*Problem to work on:* In the material below, find every line containing the string "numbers" and return it.
'''
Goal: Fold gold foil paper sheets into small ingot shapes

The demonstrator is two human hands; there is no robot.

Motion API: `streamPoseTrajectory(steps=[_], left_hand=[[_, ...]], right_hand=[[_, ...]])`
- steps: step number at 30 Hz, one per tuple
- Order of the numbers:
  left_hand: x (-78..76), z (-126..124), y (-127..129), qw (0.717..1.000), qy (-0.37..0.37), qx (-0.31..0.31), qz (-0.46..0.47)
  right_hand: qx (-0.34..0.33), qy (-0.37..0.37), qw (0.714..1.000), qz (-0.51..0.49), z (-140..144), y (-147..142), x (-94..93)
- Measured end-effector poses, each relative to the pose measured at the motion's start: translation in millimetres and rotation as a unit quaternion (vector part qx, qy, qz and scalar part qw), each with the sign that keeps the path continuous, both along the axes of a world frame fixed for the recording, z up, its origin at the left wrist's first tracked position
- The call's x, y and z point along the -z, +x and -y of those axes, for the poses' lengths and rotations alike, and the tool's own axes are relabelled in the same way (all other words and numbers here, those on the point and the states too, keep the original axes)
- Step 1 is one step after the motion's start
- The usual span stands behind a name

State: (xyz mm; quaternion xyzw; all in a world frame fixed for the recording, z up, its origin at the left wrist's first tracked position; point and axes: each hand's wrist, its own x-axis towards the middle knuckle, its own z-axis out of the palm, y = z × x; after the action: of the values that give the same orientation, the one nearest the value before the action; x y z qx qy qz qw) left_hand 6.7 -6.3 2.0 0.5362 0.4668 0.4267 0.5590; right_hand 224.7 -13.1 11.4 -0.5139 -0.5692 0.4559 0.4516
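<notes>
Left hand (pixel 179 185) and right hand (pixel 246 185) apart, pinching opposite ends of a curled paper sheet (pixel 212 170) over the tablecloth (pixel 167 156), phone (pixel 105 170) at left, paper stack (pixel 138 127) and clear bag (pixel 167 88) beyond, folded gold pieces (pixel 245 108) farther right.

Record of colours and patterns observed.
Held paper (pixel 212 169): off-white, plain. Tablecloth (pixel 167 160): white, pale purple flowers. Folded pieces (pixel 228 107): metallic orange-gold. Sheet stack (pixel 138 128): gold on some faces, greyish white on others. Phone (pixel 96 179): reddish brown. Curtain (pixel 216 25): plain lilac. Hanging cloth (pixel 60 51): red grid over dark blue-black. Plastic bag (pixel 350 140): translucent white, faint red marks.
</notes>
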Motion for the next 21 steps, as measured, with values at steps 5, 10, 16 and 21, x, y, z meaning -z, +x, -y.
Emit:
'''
*Answer for this exercise:*
- Order of the numbers:
- The call's x, y and z point along the -z, +x and -y of those axes, for the poses' lengths and rotations alike, and the tool's own axes are relabelled in the same way (all other words and numbers here, those on the point and the states too, keep the original axes)

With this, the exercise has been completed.